Go through the listing and repeat each entry exactly, but include no pictures.

Records shown section start

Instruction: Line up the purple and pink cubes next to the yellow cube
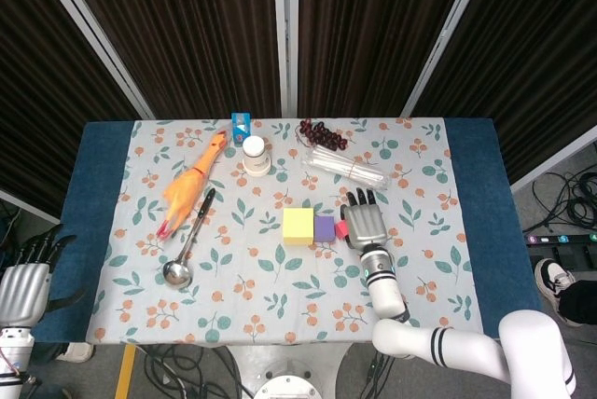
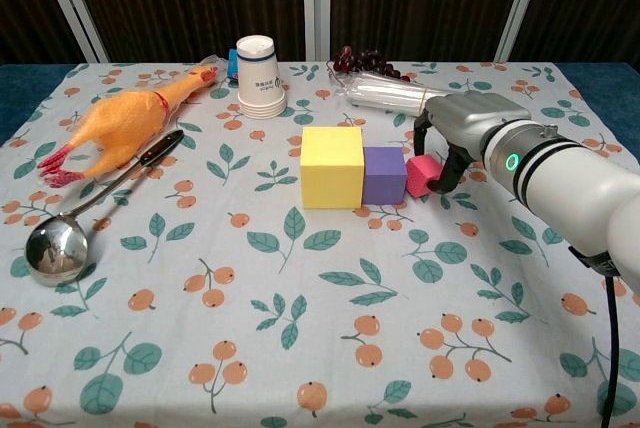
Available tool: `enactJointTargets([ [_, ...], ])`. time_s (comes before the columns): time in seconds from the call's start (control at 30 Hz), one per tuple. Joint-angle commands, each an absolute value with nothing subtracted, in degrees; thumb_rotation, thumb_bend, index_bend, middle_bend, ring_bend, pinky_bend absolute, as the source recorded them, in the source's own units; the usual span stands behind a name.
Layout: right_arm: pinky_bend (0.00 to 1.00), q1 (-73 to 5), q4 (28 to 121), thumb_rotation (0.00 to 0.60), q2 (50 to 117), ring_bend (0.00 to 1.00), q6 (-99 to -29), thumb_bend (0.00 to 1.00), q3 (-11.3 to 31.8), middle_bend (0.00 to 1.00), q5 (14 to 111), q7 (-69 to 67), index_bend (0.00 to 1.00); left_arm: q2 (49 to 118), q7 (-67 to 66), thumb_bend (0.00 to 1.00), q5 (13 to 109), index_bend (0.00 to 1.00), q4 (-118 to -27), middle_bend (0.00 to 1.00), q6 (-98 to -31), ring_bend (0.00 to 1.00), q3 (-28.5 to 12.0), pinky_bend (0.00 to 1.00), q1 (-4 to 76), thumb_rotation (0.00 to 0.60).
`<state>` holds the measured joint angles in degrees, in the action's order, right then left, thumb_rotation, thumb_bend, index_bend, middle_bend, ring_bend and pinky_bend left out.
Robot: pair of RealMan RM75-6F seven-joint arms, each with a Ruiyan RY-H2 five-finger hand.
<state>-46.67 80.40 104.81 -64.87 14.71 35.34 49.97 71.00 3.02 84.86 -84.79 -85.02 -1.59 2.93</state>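
Note:
The yellow cube (image 2: 331, 166) (image 1: 298, 226) sits mid-table, and the purple cube (image 2: 384, 174) (image 1: 325, 227) touches its right side. The small pink cube (image 2: 417, 177) (image 1: 341, 228) lies against the purple cube's right face, so the three form a row. My right hand (image 2: 455, 136) (image 1: 366, 222) is just right of the row and pinches the pink cube between its curled fingers, which hide part of the cube. My left hand (image 1: 22, 289) hangs off the table's left edge in the head view, fingers apart and holding nothing.
A rubber chicken (image 2: 118, 123) and a metal spoon (image 2: 60, 246) lie on the left. A stack of paper cups (image 2: 259, 76), a blue box (image 1: 242, 123), grapes (image 2: 362, 59) and a clear bag of sticks (image 2: 388, 95) line the back. The floral cloth (image 2: 300, 328) covers the front.

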Motion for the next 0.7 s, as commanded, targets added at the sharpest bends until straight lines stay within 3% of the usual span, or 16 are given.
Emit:
enactJointTargets([
  [0.03, 0.00, -46.7, 80.5, 0.600, 104.8, 0.00, -65.1, 0.18, 14.6, 0.12, 35.2, 50.0, 0.41, 71.1, 3.2, 0.02, 84.9, 0.24, -84.6, 0.17, -85.0, 0.12, -1.6, 0.12, 2.9, 0.600],
  [0.47, 0.00, -46.0, 83.2, 0.600, 103.0, 0.00, -65.5, 0.16, 14.7, 0.10, 35.7, 48.0, 0.28, 71.3, 3.5, 0.02, 85.1, 0.24, -84.3, 0.17, -85.1, 0.12, -1.5, 0.12, 3.0, 0.600],
  [0.7, 0.00, -43.3, 89.9, 0.600, 97.2, 0.00, -65.9, 0.17, 13.1, 0.09, 39.5, 44.0, 0.26, 71.0, 3.4, 0.02, 85.3, 0.24, -84.6, 0.17, -85.4, 0.12, -1.4, 0.12, 2.8, 0.600],
])
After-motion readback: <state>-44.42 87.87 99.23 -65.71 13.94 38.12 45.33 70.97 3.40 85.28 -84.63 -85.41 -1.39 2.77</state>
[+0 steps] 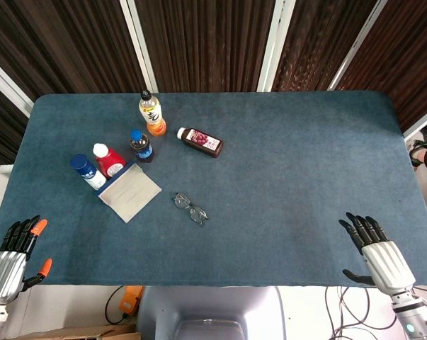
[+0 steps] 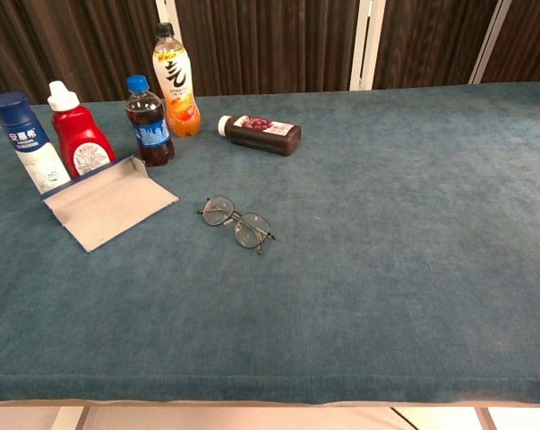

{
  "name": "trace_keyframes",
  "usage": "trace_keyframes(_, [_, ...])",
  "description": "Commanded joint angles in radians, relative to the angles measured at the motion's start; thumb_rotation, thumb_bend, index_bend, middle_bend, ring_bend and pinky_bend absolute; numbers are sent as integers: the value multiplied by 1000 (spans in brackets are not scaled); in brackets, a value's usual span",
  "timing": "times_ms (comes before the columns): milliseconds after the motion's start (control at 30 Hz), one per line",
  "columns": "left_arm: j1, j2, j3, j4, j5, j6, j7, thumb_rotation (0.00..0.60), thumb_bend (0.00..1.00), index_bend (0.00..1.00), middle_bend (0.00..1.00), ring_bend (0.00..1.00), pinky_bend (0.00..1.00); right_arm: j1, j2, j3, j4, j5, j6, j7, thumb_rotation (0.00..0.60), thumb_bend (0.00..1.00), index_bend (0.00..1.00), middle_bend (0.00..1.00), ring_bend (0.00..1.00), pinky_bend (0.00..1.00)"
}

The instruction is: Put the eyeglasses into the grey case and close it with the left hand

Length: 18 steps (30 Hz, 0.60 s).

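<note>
Thin-rimmed eyeglasses [image 1: 190, 208] [image 2: 237, 222] lie on the blue table cloth, a little left of centre. The grey case [image 1: 129, 191] [image 2: 107, 203] lies open and flat just left of them, in front of the bottles. My left hand [image 1: 11, 256] hovers at the table's near left corner, fingers spread, holding nothing. At the near right edge my right hand [image 1: 374, 251] also has its fingers apart and empty. Neither hand shows in the chest view.
Behind the case stand a blue-capped white bottle [image 2: 27, 142], a red bottle [image 2: 80, 141], a dark cola bottle [image 2: 149, 121] and an orange drink bottle [image 2: 177, 82]. A dark juice bottle [image 2: 262, 134] lies on its side beyond the glasses.
</note>
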Motion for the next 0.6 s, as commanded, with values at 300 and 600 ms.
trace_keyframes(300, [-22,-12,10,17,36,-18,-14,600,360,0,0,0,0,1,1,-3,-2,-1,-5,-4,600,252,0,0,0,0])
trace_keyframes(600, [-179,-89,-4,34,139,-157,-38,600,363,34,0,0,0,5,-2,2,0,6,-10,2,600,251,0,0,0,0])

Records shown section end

# Result of the task
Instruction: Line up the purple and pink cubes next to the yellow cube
Available tool: `enactJointTargets([ [_, ...], ])`. time_s (comes before the columns): time in seconds from the call's start (control at 30 Hz), one per tuple. Joint-angle commands, each an absolute value with nothing subtracted, in degrees; thumb_rotation, thumb_bend, index_bend, middle_bend, ring_bend, pinky_bend absolute, as the source recorded them, in the source's own units; the usual span stands behind a name.
Layout: right_arm: pinky_bend (0.00 to 1.00), q1 (-73 to 5), q4 (28 to 121), thumb_rotation (0.00 to 0.60), q2 (50 to 117), ring_bend (0.00 to 1.00), q6 (-99 to -29), thumb_bend (0.00 to 1.00), q3 (-11.3 to 31.8), middle_bend (0.00 to 1.00), q5 (14 to 111), q7 (-69 to 67), index_bend (0.00 to 1.00); left_arm: q2 (49 to 118), q7 (-67 to 66), thumb_bend (0.00 to 1.00), q5 (13 to 109), index_bend (0.00 to 1.00), q4 (-118 to -27), middle_bend (0.00 to 1.00), q6 (-98 to -31), ring_bend (0.00 to 1.00), q3 (-28.5 to 12.0), pinky_bend (0.00 to 1.00), q1 (-4 to 76), thumb_rotation (0.00 to 0.60).
`<state>` holds the measured joint angles in degrees, in the action's order, right then left, thumb_rotation, thumb_bend, index_bend, middle_bend, ring_bend and pinky_bend left out.
Robot: pair of RealMan RM75-6F seven-joint arms, each with a Ruiyan RY-H2 five-finger hand.
<state>-46.67 80.40 104.81 -64.87 14.71 35.34 49.97 71.00 3.02 84.86 -84.79 -85.02 -1.59 2.93</state>
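Note:
The yellow cube (image 2: 331, 166) (image 1: 298, 226) sits mid-table, and the purple cube (image 2: 384, 174) (image 1: 325, 227) touches its right side. The small pink cube (image 2: 417, 177) (image 1: 341, 228) lies against the purple cube's right face, so the three form a row. My right hand (image 2: 455, 136) (image 1: 366, 222) is just right of the row and pinches the pink cube between its curled fingers, which hide part of the cube. My left hand (image 1: 22, 289) hangs off the table's left edge in the head view, fingers apart and holding nothing.
A rubber chicken (image 2: 118, 123) and a metal spoon (image 2: 60, 246) lie on the left. A stack of paper cups (image 2: 259, 76), a blue box (image 1: 242, 123), grapes (image 2: 362, 59) and a clear bag of sticks (image 2: 388, 95) line the back. The floral cloth (image 2: 300, 328) covers the front.
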
Motion for the next 0.7 s, as commanded, targets added at the sharpest bends until straight lines stay within 3% of the usual span, or 16 are given.
Emit:
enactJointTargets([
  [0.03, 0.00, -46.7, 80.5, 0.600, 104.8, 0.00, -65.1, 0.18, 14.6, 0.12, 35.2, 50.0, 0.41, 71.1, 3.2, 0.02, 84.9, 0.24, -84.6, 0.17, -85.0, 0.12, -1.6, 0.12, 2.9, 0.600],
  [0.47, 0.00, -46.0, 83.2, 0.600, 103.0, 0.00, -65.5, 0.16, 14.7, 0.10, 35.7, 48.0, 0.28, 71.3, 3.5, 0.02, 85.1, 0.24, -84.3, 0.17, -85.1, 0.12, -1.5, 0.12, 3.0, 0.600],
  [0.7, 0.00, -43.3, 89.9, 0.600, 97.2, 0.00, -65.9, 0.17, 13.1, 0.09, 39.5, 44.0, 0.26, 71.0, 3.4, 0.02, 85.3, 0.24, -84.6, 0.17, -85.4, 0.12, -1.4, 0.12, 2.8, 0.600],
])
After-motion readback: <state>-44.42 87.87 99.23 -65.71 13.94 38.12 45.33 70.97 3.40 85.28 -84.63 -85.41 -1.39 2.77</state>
[+0 steps] 
[+0 steps] 

{
  "name": "trace_keyframes",
  "usage": "trace_keyframes(_, [_, ...])",
  "description": "Commanded joint angles in radians, relative to the angles measured at the motion's start; thumb_rotation, thumb_bend, index_bend, middle_bend, ring_bend and pinky_bend absolute; numbers are sent as integers: the value multiplied by 1000 (spans in brackets are not scaled); in brackets, a value's usual span",
  "timing": "times_ms (comes before the columns): milliseconds after the motion's start (control at 30 Hz), one per line",
  "columns": "left_arm: j1, j2, j3, j4, j5, j6, j7, thumb_rotation (0.00..0.60), thumb_bend (0.00..1.00), index_bend (0.00..1.00), middle_bend (0.00..1.00), ring_bend (0.00..1.00), pinky_bend (0.00..1.00); right_arm: j1, j2, j3, j4, j5, j6, j7, thumb_rotation (0.00..0.60), thumb_bend (0.00..1.00), index_bend (0.00..1.00), middle_bend (0.00..1.00), ring_bend (0.00..1.00), pinky_bend (0.00..1.00)"
}

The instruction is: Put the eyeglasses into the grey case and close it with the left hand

Length: 18 steps (30 Hz, 0.60 s).

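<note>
Thin-rimmed eyeglasses [image 1: 190, 208] [image 2: 237, 222] lie on the blue table cloth, a little left of centre. The grey case [image 1: 129, 191] [image 2: 107, 203] lies open and flat just left of them, in front of the bottles. My left hand [image 1: 11, 256] hovers at the table's near left corner, fingers spread, holding nothing. At the near right edge my right hand [image 1: 374, 251] also has its fingers apart and empty. Neither hand shows in the chest view.
Behind the case stand a blue-capped white bottle [image 2: 27, 142], a red bottle [image 2: 80, 141], a dark cola bottle [image 2: 149, 121] and an orange drink bottle [image 2: 177, 82]. A dark juice bottle [image 2: 262, 134] lies on its side beyond the glasses.
</note>
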Motion for the next 0.6 s, as commanded, with values at 300 and 600 ms.
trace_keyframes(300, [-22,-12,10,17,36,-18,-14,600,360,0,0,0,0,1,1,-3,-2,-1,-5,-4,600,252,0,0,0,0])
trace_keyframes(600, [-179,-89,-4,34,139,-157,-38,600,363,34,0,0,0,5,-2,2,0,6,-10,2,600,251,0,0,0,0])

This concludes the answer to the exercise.